Not because the plants are sacred, and certainly not because they are beautiful. But because they are useful. Fast-growing, strong, and spiny, the plants form effective fences that both cattle and cattle thieves are loath to cross. These San Pedro “fences” grow so fast that they are continuously cut back like weeds, and their limbs taken to seed new sections of fence.
And check out this awesome video from the field of a newly planted San Pedro fence.
There is a simple truth of rural life operating here, one that we at HC are intimately familiar with (I grew up in rural Montana; Josip on a farm between coast and Andes; and our partner Felipe in the caserio of Tambo Real).
Here it is: The more reasons you have to do something, the likelier it is you’ll put your valuable time and effort into it. Beauty is nice, but it’s rarely enough. Efficiency is important, but it’s not catalyzing. Common sense is foundational, but that is all. Utility is indispensable.
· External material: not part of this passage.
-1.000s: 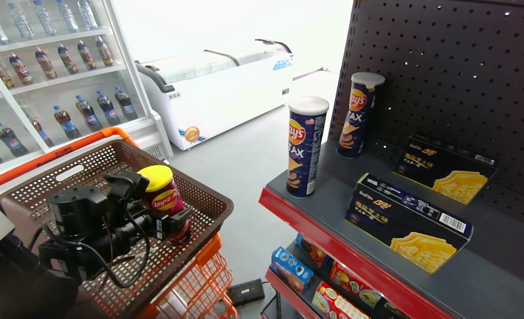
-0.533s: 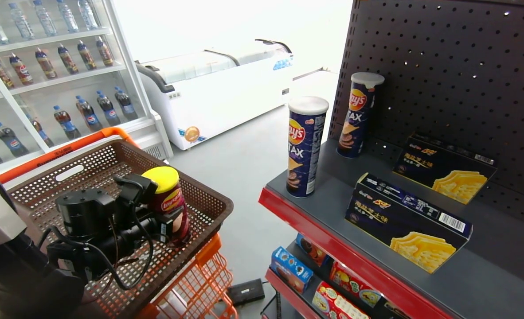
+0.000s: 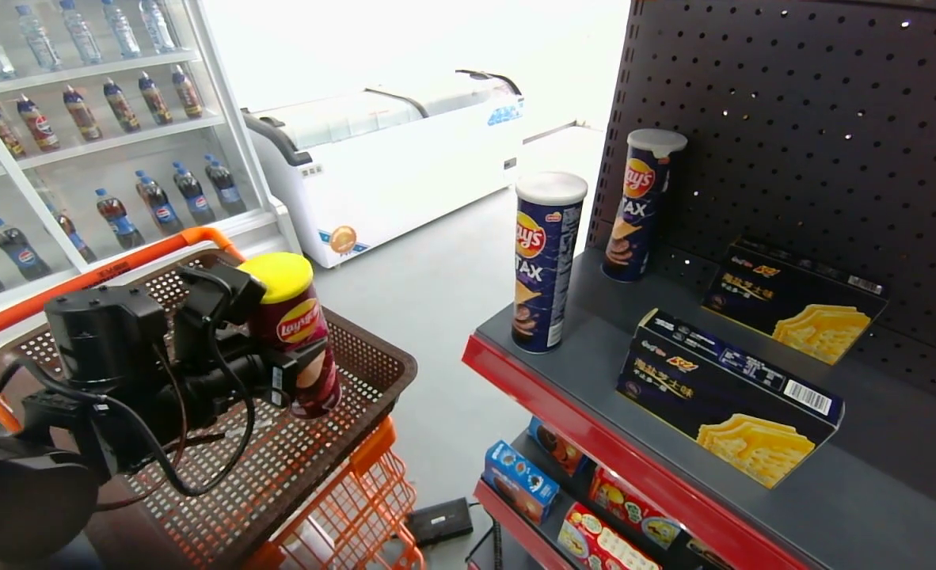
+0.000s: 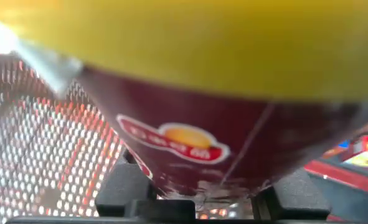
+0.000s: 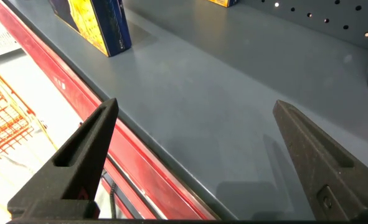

Cultural tradition brings strength and meaning. And economic gain – let’s be real – is motivating. The more of these reasons that individuals and communities have to plant and care for San Pedro – beyond just ‘conservation’ – the more likely it is that they will do so.
Conservation has been romanticized in a world of victims and rescuers. Save the orcas! Save the old growth! Save Ayahuasca! They’re all worthy causes. And yet, so many conservation solutions are more connected to alarmist rhetoric that they are to the realities on the ground – usually, humble people going about their business and caring for their children.
When it comes to “saving” Ayahuasca, for example, the largest proportion of conservation dollars are going towards establishing large plantations that have nothing to do with the people of the forest or with the communities of plants and animals that make up Aya’s spiritual world. All the while, local and Indigenous harvesters who bring wild plants to market are demonized for destroying them.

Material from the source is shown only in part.